Absolutely, just as ENDA is still very necessary. As explained above, the protections that the EEOC ruling offers are incomplete, and often only available to people who can hire an attorney with their personal funds (and that presumes that a judge will also rule in their favor or that an employer will be scared enough to settle). State/local laws that include gender identity mean that transgender people will have immediate and clear recourse under these state/local laws and will not have to try to persuade their employer that the EEOC ruling is correct with regard to federal law.

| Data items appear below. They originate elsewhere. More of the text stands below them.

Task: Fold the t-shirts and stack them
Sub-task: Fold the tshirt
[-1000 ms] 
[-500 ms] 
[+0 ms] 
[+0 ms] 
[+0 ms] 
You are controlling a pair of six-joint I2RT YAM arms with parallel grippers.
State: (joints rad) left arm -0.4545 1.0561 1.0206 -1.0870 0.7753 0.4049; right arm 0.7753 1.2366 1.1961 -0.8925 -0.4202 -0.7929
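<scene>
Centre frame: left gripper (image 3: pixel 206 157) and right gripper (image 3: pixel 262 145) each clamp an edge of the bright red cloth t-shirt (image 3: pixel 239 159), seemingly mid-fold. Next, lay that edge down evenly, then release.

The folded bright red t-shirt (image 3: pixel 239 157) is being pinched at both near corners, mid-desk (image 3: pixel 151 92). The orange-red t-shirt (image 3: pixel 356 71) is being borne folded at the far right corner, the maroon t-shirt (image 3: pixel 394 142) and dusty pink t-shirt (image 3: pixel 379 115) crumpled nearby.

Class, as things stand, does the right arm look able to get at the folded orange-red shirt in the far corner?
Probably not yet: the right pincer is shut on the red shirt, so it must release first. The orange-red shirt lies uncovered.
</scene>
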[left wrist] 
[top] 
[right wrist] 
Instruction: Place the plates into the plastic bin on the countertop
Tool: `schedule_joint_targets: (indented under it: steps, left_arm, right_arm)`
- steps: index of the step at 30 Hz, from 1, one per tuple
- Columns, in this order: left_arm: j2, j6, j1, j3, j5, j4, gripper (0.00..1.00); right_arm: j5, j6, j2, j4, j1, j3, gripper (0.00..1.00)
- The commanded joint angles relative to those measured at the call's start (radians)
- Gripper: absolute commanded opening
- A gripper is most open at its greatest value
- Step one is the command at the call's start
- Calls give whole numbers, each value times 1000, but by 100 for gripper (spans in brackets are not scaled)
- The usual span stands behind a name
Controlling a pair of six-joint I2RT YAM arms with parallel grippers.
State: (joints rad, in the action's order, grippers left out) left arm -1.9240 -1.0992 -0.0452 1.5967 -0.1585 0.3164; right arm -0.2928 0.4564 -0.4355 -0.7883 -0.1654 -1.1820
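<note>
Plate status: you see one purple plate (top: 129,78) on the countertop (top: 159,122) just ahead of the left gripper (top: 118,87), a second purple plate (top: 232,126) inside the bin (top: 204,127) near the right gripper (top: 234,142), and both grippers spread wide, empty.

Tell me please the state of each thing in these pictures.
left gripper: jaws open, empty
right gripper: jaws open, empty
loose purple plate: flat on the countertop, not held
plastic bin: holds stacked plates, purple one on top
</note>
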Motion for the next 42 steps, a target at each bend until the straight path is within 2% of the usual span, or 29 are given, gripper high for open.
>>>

Yet, even after ENDA becomes law and clears up that there are federal employment protections once and for all, we still need state and local laws. This is for many reasons:

  • State and local  employment non-discrimination laws often apply to a wider range of employers than federal laws. For example, they may cover all employers regardless of their number of employees, while federal laws are limited to those with more than 15 employees.
  • State and local nondiscrimination laws almost always cover other areas of life, such as housing, education, credit, and public accommodations, while ENDA and Title VII only cover employment.
  • State and local laws often have easier-to-use resolution processes, without a backlog like the EEOC has, where employers and employees can go to resolve immediate situations. Often there is a human rights commission or another agency that a person can come to in an emergency, such as a person whose employer has told them that they will be fired if they gender transition at work. In addition, for those who have to go to court to prove their claim, having a state law means that state courts are an option for filing a lawsuit, which may be faster than pursuing a federal lawsuit.
  • Employers can often consult state or local human rights commissions to get quick advice in advance on how to respond to individual situations that they are not sure how to address.

Our laws have a way of becoming our moral code as a society – so we can predict confidently that in the years and decades after passage, society will eventually decide that it is not okay to discriminate against transgender people in employment and in other areas of life as well, and people will in fact stop discriminating because they don’t think it is right to discriminate.  Of course this process will take years or decades to be fully done, but success is very dependent on having a clear law like ENDA.